Re: Merge with git-pasky II.
From: Bram Cohen <hidden>
Date: 2016-06-15 22:41:54
(my apologies for responding to old messages, I only just subscribed to this list) Linus Torvalds wrote:
On Thu, 14 Apr 2005, Junio C Hamano wrote:quoted
You say "merge these two trees" above (I take it that you mean "merge these two trees, taking account of this tree as their common ancestor", so actually you are dealing with three trees),Yes. We're definitely talking three trees.
The LCA for different files might be at different points in the history. Forcing them to all come from the same point produces very bad merges.
The fact is, we know how to make tree merges unambiguous, by just totally ignoring the history between them. Ie we know how to merge data. I am pretty damn sure that _nobody_ knows how to merge "data over time".
You're incorrect. Codeville does exactly that (history-aware merges which do the right thing even in cases where 3-way merge can't)
quoted
This however opens up another set of can of worms---it would involve not just three trees but all the trees in the commit chain in between.Exactly. I seriously believe that the model is _broken_, simply because it gets too complicated. At some point it boils down to "keep it simple, stupid".
The Codeville merge algorithm is also quite simple, and is already implemented and mature.
I've not even been convinved that renames are worth it. Nobody has really given a good reason why.

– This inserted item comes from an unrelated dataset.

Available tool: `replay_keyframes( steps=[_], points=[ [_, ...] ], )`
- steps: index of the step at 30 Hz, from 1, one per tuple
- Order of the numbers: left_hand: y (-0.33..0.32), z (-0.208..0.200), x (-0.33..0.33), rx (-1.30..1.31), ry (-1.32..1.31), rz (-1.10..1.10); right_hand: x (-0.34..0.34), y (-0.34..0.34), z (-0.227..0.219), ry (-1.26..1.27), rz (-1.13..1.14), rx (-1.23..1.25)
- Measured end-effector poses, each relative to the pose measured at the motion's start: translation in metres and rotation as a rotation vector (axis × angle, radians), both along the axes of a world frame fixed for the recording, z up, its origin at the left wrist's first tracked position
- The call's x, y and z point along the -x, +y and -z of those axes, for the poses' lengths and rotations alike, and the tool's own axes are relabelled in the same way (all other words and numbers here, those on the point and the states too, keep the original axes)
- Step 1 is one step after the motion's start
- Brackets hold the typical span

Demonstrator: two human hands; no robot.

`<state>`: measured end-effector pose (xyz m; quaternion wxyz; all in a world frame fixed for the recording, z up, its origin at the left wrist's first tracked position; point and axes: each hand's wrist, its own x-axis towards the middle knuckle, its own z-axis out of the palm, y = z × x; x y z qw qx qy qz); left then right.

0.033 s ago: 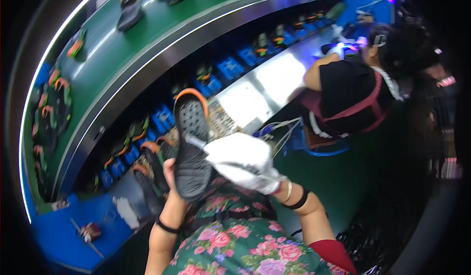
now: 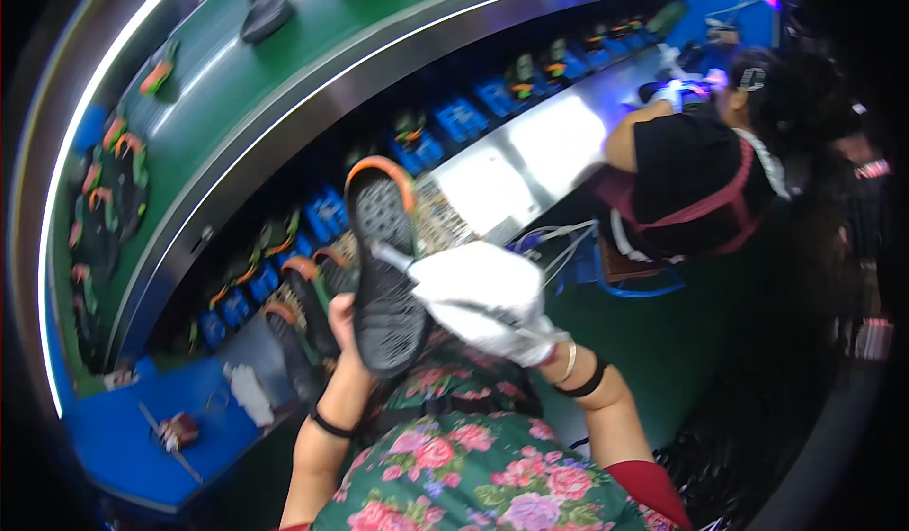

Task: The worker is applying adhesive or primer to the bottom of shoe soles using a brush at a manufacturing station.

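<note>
A black shoe [image 2: 386,299] with an orange heel rim stands upright in front of me, its patterned sole-like face toward me. My left hand [image 2: 348,327], bare, is closed round its lower left edge; the shoe hides most of the fingers. My right hand [image 2: 483,299] wears a white glove and is closed on a slim pale grey tool [image 2: 390,256]. The tool's far end rests at or just over the middle of the shoe; its exact kind is too blurred to tell. More black and orange shoes [image 2: 308,294] stand left of my left hand.
A green conveyor belt [image 2: 204,105] carrying shoes curves across the far left. Below it runs a row of blue holders [image 2: 461,122]. A blue table [image 2: 123,441] with a white glove [image 2: 248,394] lies left. A seated co-worker [image 2: 696,171] is at right, near a bright metal surface [image 2: 483,182].
The whole view has shifted a little, so the surroundings appear farther right. Both hands keep their holds on the shoe and the tool.
</note>
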<state>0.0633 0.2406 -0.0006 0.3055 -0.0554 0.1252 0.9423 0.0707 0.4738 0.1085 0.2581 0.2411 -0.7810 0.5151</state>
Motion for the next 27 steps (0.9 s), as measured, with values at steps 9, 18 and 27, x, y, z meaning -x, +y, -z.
replay_keyframes(
  steps=[9, 18, 27],
  points=[
    [0.030, -0.001, -0.011, -0.127, -0.211, 0.088, 0.027, -0.007, -0.011, 0.074, -0.003, -0.151],
    [0.024, -0.008, -0.009, -0.200, -0.152, 0.081, 0.017, -0.023, -0.004, -0.016, -0.154, -0.164],
    [0.020, 0.003, 0.007, -0.066, -0.104, 0.054, 0.014, -0.024, 0.002, -0.101, -0.153, -0.089]
  ],
)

If one person renames a file and another person modifies it then the changes should be applied to the moved file. Also, there's the directory rename case where one person moves a directory and another person adds a file to it, in which case the file should be moved to the new directory location on merge. I gather than BK doesn't support this functionality, but Codeville and Monotone both do.
I think you might as well interpret the whole object thing. Git _does_ tell you how the objects changed, and I actually believe that a diff that works in between objects (ie can show "these lines moved from this file X to tjhat file Y") is a _hell_ of a lot more powerful than "rename" is. So I'd seriously suggest that instead of worryign about renames, people think about global diffs that aren't per-file. Git is good at limiting the changes to a set of objects, and it should be entirely possible to think of diffs as ways of moving lines _between_ objects and not just within objects. It's quite common to move a function from one file to another - certainly more so than renaming the whole file. In other words, I really believe renames are just a meaningless special case of a much more interesting problem. Which is just one reason why I'm not at all interested in bothering with them other than as a "data moved" thing, which git already handles very well indeed.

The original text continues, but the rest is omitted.